EXERCISE INSTRUCTIONS:
Find the line with "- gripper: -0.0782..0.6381" in the entries below, then reproduce it and every line after it down to and including the line with "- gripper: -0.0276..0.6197", exactly.

RECORDS FOR PROCESSING:

..........

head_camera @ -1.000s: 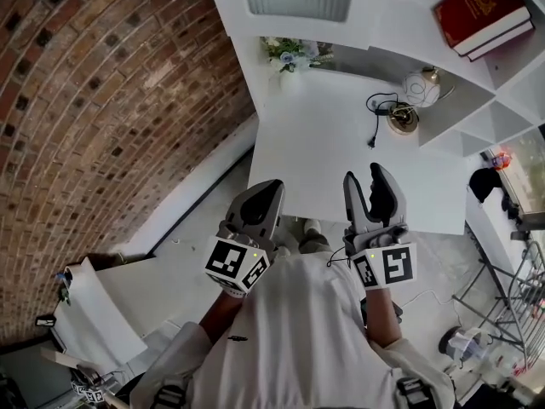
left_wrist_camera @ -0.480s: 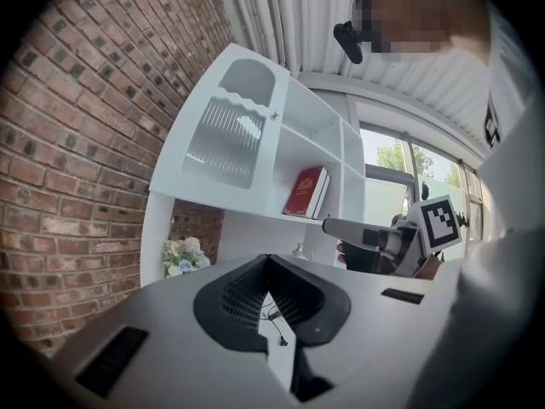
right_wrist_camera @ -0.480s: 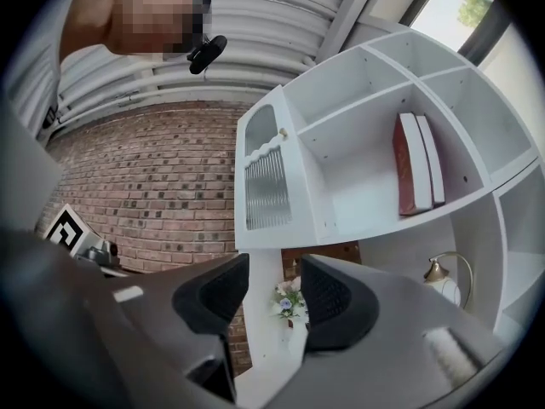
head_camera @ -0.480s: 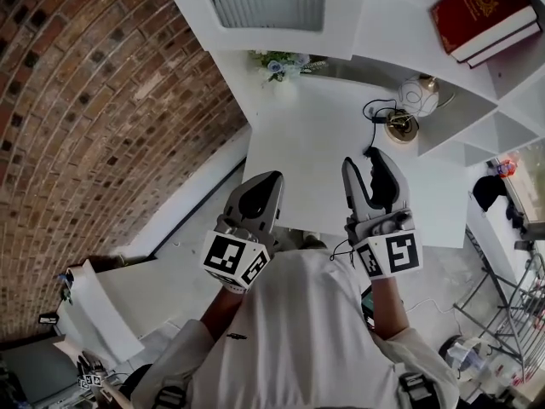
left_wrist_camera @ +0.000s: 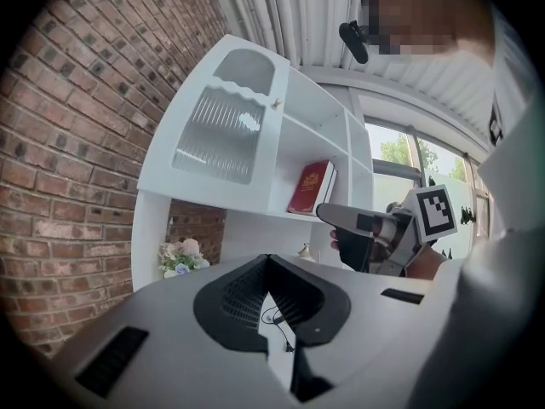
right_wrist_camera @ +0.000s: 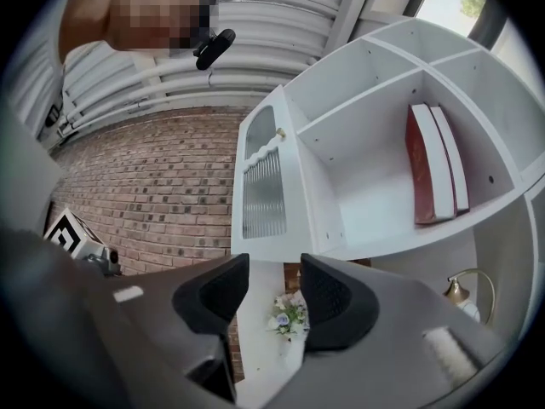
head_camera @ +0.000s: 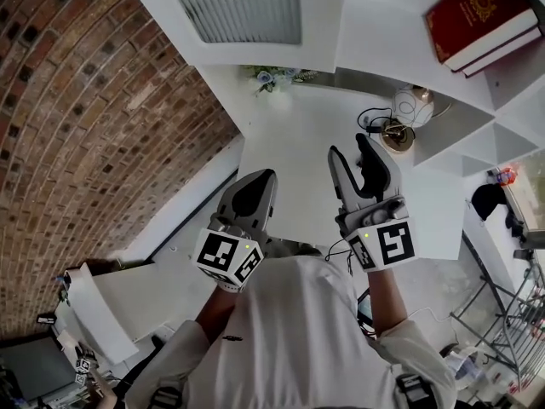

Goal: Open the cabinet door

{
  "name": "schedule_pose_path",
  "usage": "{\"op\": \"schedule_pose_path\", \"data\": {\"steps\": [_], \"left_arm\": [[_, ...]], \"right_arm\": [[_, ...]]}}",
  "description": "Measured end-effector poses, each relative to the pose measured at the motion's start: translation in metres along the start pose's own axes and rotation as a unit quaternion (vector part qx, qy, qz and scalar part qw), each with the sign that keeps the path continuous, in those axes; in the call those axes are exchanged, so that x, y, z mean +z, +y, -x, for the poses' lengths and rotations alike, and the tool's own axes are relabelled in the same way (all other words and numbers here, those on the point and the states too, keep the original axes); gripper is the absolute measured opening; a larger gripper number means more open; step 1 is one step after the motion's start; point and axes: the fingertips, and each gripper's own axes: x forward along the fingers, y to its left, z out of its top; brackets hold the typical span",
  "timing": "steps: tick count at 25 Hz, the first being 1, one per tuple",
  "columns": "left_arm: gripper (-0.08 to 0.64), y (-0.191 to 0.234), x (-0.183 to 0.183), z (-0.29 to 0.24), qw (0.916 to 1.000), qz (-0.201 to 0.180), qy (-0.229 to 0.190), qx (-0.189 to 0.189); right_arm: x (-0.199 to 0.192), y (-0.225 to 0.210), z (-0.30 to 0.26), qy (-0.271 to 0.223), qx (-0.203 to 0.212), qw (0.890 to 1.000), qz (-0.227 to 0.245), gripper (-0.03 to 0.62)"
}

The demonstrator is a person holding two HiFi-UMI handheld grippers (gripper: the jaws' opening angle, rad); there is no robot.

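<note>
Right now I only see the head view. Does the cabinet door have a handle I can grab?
Observer: Yes. The right gripper view shows a small gold knob on the cabinet door, on the edge beside the shelf with the red books.
Operator: How high up is it?
Observer: About level with the wavy trim above the ribbed glass.
Operator: Is the door shut?
Observer: It looks shut, lying flat against the cabinet in the left gripper view.
</note>
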Motion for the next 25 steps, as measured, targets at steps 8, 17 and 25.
{"op": "schedule_pose_path", "data": {"steps": [8, 17, 25], "left_arm": [[0.009, -0.005, 0.008, -0.031, 1.0000, -0.008, -0.004, -0.002], [0.009, 0.009, 0.012, -0.049, 0.9998, 0.000, -0.002, 0.021], [0.009, 0.016, 0.016, -0.063, 0.9995, 0.008, -0.006, 0.031]], "right_arm": [[0.014, -0.030, -0.027, -0.016, 0.015, 1.000, 0.010, 0.186], [0.022, -0.050, -0.060, -0.030, 0.015, 0.999, 0.004, 0.186], [0.030, -0.059, -0.088, -0.030, 0.030, 0.999, 0.025, 0.186]]}}
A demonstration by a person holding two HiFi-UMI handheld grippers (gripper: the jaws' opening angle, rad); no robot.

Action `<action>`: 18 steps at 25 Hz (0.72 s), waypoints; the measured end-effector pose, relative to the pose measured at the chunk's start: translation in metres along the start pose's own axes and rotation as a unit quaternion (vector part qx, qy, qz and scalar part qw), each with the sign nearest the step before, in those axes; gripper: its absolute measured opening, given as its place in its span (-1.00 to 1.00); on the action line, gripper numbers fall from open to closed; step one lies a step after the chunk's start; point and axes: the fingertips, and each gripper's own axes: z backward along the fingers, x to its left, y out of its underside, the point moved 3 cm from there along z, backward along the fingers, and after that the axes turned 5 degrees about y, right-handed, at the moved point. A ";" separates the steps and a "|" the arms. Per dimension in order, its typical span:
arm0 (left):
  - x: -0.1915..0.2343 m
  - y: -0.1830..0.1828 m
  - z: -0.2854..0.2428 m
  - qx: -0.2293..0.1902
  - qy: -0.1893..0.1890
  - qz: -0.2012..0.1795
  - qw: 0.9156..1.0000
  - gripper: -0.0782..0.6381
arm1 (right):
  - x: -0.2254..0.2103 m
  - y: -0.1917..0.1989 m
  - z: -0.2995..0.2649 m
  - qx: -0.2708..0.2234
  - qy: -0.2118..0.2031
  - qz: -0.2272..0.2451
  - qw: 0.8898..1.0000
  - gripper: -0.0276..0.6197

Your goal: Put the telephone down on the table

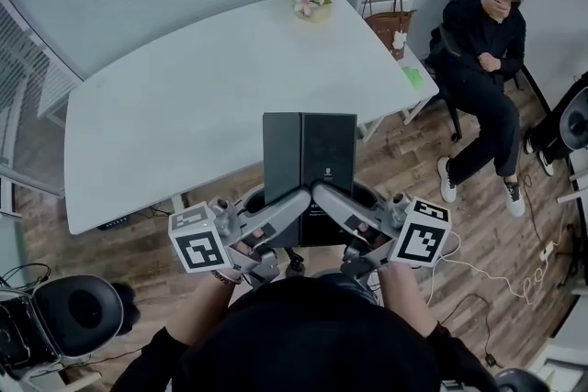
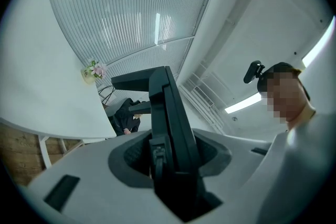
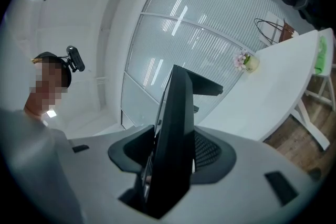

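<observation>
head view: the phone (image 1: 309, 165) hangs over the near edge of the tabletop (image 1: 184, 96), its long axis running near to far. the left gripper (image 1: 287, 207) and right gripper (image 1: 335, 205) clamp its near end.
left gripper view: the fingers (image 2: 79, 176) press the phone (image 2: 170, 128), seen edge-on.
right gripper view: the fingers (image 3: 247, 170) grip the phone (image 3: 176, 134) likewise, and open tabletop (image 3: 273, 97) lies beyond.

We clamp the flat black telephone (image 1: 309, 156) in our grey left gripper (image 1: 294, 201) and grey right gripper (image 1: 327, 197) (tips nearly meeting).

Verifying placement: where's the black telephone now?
Head view, centre: the flat black rectangular telephone is clamped at its near end between the left gripper and right gripper, its far end over the near edge of the white table.
</observation>
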 end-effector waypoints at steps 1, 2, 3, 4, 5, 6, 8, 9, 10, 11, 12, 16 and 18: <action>0.009 -0.007 -0.005 0.000 -0.002 -0.001 1.000 -0.25 | -0.008 -0.007 -0.007 0.001 -0.001 -0.001 1.000 -0.30; 0.019 -0.014 -0.010 0.000 -0.004 -0.002 1.000 -0.25 | -0.017 -0.015 -0.014 0.003 -0.002 -0.003 1.000 -0.30; 0.028 -0.020 -0.015 -0.001 -0.006 -0.003 1.000 -0.25 | -0.026 -0.021 -0.020 0.004 -0.003 -0.005 1.000 -0.30; 0.036 -0.025 -0.019 -0.001 -0.008 -0.004 1.000 -0.25 | -0.033 -0.026 -0.024 0.005 -0.004 -0.008 1.000 -0.30; 0.042 -0.028 -0.022 -0.002 -0.010 -0.004 1.000 -0.25 | -0.039 -0.031 -0.028 0.007 -0.005 -0.011 1.000 -0.31; 0.047 -0.032 -0.026 -0.003 -0.012 -0.004 1.000 -0.25 | -0.044 -0.035 -0.031 0.008 -0.006 -0.013 1.000 -0.31; 0.055 -0.041 -0.033 -0.005 -0.014 -0.004 1.000 -0.25 | -0.051 -0.047 -0.038 0.010 -0.008 -0.013 1.000 -0.31; 0.059 -0.047 -0.037 -0.006 -0.015 -0.005 1.000 -0.25 | -0.054 -0.053 -0.042 0.011 -0.009 -0.013 1.000 -0.31; 0.063 -0.052 -0.040 -0.007 -0.016 -0.007 1.000 -0.25 | -0.058 -0.058 -0.047 0.013 -0.011 -0.013 1.000 -0.31; 0.068 -0.057 -0.043 -0.008 -0.017 -0.009 1.000 -0.25 | -0.062 -0.064 -0.051 0.014 -0.012 -0.013 1.000 -0.31; 0.073 -0.062 -0.046 -0.010 -0.018 -0.011 1.000 -0.25 | -0.066 -0.069 -0.055 0.015 -0.013 -0.014 1.000 -0.31; 0.091 -0.076 -0.059 -0.017 -0.020 -0.012 1.000 -0.25 | -0.082 -0.087 -0.068 0.020 -0.015 -0.015 1.000 -0.31; 0.101 -0.084 -0.065 -0.018 -0.023 -0.012 1.000 -0.25 | -0.092 -0.095 -0.075 0.022 -0.015 -0.017 0.999 -0.31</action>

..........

ANSWER SPACE:
  - gripper: -0.0782..0.6381
arm1 (right):
  - x: -0.2254..0.2103 m
  - y: -0.1917..0.1989 m
  - z: -0.2995..0.2649 m
  - qx: -0.2708..0.2234
  - qy: -0.2118..0.2031
  - qz: -0.2272..0.2451
  - qw: 0.8898..1.0000
  - gripper: -0.0276..0.6197

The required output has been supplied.